PEP 393 vs UTF-8 Everywhere

Sun Jan 22 21:14:20 EST 2017

On Mon, 23 Jan 2017 02:19 am, Marko Rauhamaa wrote:

> Steve D'Aprano <steve+python at pearwood.info>:
> 
>> On Sun, 22 Jan 2017 07:34 pm, Marko Rauhamaa wrote:
>>
>>> Steve D'Aprano <steve+python at pearwood.info>:
>>> 
>>>> On Sun, 22 Jan 2017 06:52 am, Marko Rauhamaa wrote:
>>>>> Also, [surrogates] don't exist as Unicode code points. Python
>>>>> shouldn't allow surrogate characters in strings.
>>>>
>>>> Not quite. This is where it gets a bit messy and confusing. The
>>>> bottom line is: surrogates *are* code points, but they aren't
>>>> *characters*.
>>> 
>>> All animals are equal, but some animals are more equal than others.
>>
>> Huh?
> 
> There is no difference between 0xD800 and 0xD8000000. 

Arithmetic disagrees:

py> 0xD800 == 0xD8000000
False

> They are both 
> numbers that don't--and won't--represent anything in Unicode.

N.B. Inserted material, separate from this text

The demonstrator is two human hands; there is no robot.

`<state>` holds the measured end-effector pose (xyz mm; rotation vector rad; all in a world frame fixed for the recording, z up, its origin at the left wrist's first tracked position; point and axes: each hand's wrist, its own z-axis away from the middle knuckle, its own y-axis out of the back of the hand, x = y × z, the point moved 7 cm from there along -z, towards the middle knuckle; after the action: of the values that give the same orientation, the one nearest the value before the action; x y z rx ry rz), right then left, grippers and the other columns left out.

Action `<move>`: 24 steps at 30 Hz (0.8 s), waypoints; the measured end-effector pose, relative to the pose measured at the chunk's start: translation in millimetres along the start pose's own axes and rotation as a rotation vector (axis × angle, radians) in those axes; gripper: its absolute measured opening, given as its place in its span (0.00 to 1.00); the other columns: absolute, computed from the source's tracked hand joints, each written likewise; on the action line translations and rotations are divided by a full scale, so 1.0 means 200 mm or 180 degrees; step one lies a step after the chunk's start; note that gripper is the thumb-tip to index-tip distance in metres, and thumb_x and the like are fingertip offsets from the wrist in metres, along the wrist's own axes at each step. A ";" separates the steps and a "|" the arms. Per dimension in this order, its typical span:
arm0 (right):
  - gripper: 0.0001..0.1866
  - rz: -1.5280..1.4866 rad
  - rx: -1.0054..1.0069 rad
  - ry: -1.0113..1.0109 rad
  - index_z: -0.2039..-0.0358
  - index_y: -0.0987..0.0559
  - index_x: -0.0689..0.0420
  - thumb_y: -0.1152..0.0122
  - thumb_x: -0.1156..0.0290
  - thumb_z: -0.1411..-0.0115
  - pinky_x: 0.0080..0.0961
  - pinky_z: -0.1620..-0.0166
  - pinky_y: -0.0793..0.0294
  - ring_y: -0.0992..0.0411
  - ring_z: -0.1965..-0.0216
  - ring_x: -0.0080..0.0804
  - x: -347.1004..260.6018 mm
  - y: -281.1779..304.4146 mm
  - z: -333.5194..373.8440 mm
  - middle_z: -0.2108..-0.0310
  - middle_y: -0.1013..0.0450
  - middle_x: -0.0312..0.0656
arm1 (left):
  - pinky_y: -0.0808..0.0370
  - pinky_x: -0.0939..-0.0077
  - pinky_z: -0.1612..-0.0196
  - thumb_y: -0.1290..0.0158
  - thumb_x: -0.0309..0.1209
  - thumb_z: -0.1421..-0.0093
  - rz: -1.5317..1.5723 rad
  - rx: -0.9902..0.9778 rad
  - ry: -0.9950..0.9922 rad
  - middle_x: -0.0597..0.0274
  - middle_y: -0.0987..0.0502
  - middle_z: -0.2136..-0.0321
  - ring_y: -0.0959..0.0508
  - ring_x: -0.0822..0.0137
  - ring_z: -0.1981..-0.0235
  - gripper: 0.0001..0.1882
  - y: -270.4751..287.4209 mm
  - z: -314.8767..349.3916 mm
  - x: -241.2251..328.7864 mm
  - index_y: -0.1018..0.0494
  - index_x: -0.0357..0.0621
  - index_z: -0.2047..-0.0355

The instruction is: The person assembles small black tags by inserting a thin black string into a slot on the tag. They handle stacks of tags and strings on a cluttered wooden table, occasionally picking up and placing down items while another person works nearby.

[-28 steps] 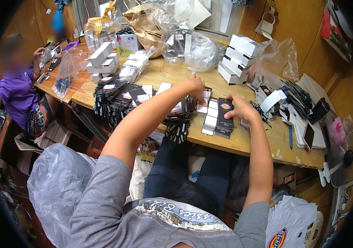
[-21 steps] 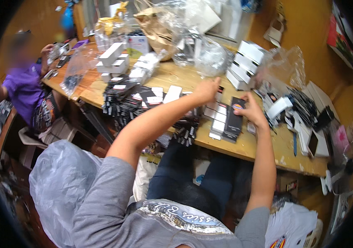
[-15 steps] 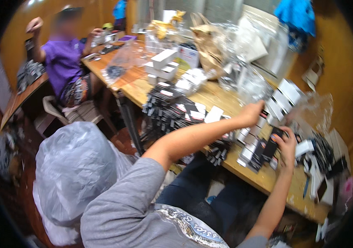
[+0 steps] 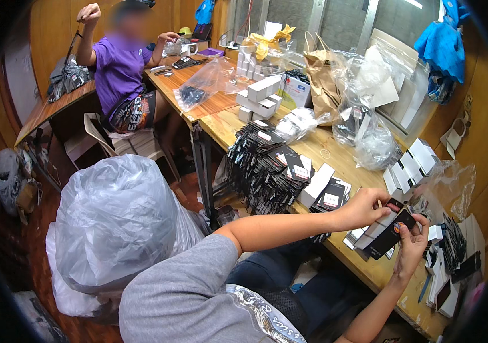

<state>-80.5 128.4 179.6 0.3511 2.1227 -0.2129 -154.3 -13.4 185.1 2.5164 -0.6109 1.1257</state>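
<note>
Above the near right part of the table, my right hand (image 4: 411, 246) grips a flat black card package (image 4: 385, 239) with a small orange and blue picture on it. The package is tilted, thumb on its front. My left hand (image 4: 365, 209) is closed in a pinch at the package's upper end, beside a small dark piece (image 4: 394, 203); what exactly its fingertips hold is too small to make out. Slim white boxes (image 4: 376, 227) show behind the package. Left of my left hand lie more black card packages (image 4: 332, 195) and a long white box (image 4: 317, 184).
A big heap of black packages (image 4: 264, 171) hangs over the table's near edge. White boxes (image 4: 411, 164), a paper bag (image 4: 323, 80) and clear plastic (image 4: 376, 147) stand behind. A stuffed plastic sack (image 4: 115, 223) is at my left. Farther off sits a person in purple (image 4: 119, 68), one hand raised.
The view has shifted, so the scene sits further right and sharper. My hands have come together; the right has lifted the black card package off the table, and the left now touches its upper end.
</note>
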 end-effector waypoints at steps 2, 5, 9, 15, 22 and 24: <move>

Your use of hex notation 0x... indicates that you're talking about code
units rather than U+... code points. The first one 0xD800 could be:

- a Little Endian double-byte code unit for 'Ø' in either UCS-2 or UTF-16;

- a Big Endian double-byte code unit that has no special meaning in UCS-2;

- one half of a surrogate pair (two double-byte code units) in Big Endian
  UTF-16, encoding some unknown supplementary code point.

The second one 0xD8000000 could be:

- a C long (four-byte int) 3623878656, which is out of range for Big Endian
  UCS-4 or UTF-32;

- the Little Endian four-byte code unit for 'Ø' in either UCS-4 or UTF-32.

> It's pointless to call one a "code point" and not the other one. 

Neither of them are code points. You're confusing the concrete
representation with the abstract character.

Perhaps you meant to compare the code point U+D800 to, well, there's no
comparison to be made, because "U+D8000000" is not valid and is completely
out of range. The largest code point is U+10FFFF.

> A code point 
> that isn't code for anything can barely be called a code point.

It does have a purpose. Or even more than one.

- It ensures that there is a one-to-one mapping between code points and
  code units in any specific encoding and byte-order.

- By reserving those code points, it ensures that they cannot be
  accidentally used by the standard for something else.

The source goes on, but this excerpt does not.